ASSIGNMENT:
Take the data below and extract the lines from the one with "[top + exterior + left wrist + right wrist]" to the one with "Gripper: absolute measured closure", inclusive, exactly as written.

--

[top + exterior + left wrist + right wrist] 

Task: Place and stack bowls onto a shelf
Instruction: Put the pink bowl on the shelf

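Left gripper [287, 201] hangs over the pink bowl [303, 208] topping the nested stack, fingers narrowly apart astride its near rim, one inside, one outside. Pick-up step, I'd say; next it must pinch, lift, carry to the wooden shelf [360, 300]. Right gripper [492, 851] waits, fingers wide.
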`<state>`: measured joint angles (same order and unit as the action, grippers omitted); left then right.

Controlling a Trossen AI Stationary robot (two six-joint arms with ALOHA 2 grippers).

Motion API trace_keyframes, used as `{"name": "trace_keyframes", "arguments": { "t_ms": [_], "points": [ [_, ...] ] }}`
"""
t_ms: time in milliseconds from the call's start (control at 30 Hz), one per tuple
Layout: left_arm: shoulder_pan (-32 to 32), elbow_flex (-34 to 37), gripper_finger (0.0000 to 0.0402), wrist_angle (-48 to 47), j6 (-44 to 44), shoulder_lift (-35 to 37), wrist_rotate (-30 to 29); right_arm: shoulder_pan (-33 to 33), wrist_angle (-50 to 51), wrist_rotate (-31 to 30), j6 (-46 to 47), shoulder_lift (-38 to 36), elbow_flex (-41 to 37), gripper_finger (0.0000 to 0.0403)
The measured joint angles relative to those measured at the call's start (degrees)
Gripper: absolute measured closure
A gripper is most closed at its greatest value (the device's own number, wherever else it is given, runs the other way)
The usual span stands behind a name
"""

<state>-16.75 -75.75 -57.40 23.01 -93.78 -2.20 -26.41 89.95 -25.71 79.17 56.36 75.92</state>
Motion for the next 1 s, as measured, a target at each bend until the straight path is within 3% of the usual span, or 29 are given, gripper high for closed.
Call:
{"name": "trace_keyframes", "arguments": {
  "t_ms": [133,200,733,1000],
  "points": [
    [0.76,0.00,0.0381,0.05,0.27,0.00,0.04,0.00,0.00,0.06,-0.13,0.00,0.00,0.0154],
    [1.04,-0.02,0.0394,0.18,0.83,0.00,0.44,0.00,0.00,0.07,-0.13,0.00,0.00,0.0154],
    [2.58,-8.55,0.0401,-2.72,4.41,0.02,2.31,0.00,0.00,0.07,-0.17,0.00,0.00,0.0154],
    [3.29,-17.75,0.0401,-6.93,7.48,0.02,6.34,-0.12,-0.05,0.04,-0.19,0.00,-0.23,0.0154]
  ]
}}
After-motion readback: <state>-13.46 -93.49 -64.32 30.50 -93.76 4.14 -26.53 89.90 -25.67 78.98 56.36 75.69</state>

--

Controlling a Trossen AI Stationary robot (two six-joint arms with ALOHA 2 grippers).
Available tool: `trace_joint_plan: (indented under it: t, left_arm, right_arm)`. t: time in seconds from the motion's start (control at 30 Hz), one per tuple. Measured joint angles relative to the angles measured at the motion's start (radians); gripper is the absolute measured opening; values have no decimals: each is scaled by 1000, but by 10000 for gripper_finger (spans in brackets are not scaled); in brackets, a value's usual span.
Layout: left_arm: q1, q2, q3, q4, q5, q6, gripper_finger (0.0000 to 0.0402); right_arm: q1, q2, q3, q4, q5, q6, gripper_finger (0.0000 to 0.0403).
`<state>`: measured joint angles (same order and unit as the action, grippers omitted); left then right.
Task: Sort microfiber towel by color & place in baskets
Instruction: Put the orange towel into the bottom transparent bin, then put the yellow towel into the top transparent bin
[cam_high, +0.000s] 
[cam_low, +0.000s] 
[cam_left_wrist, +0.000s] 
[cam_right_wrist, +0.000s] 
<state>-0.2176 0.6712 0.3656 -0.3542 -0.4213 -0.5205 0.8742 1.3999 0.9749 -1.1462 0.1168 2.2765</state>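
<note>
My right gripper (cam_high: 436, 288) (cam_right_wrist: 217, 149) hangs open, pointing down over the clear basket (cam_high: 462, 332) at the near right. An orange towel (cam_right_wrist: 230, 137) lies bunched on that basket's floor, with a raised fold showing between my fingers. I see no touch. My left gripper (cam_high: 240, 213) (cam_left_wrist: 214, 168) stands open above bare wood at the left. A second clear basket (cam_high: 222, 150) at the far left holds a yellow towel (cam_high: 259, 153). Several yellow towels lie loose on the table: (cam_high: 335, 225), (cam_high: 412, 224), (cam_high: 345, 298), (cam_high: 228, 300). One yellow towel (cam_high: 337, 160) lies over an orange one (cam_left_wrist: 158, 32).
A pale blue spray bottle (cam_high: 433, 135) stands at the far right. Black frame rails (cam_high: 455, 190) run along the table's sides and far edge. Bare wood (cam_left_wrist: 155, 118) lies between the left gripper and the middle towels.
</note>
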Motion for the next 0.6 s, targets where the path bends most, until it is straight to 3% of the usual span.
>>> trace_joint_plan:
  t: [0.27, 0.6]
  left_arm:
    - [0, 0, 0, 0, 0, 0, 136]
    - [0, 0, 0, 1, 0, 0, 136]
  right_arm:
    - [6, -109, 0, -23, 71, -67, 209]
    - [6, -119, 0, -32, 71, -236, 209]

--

RESPONSE TO THIS EXERCISE:
[top + exterior + left wrist + right wrist] 

Task: Place and stack bowls onto a shelf
Instruction: Put the pink bowl on the shelf

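Left gripper [287, 201] hangs over the pink bowl [303, 208] topping the nested stack, fingers narrowly apart astride its near rim, one inside, one outside. Pick-up step, I'd say; next it must pinch, lift, carry to the wooden shelf [360, 300]. Right gripper [492, 851] waits, fingers wide.
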`<state>`: measured joint angles (same order and unit as the action, grippers omitted); left then right.

Controlling a Trossen AI Stationary robot (two six-joint arms with ALOHA 2 grippers).

Motion API trace_keyframes, used as `{"name": "trace_keyframes", "arguments": { "t_ms": [_], "points": [ [_, ...] ] }}`
"""
t_ms: time in milliseconds from the call's start (control at 30 Hz), one per tuple
Layout: left_arm: shoulder_pan (-32 to 32), elbow_flex (-34 to 37), gripper_finger (0.0000 to 0.0402), wrist_angle (-48 to 47), j6 (-44 to 44), shoulder_lift (-35 to 37), wrist_rotate (-30 to 29); right_arm: shoulder_pan (-33 to 33), wrist_angle (-50 to 51), wrist_rotate (-31 to 30), j6 (-46 to 47), shoulder_lift (-38 to 36), elbow_flex (-41 to 37), gripper_finger (0.0000 to 0.0403)
The measured joint angles relative to those measured at the call's start (degrees)
Gripper: absolute measured closure

This concludes the exercise.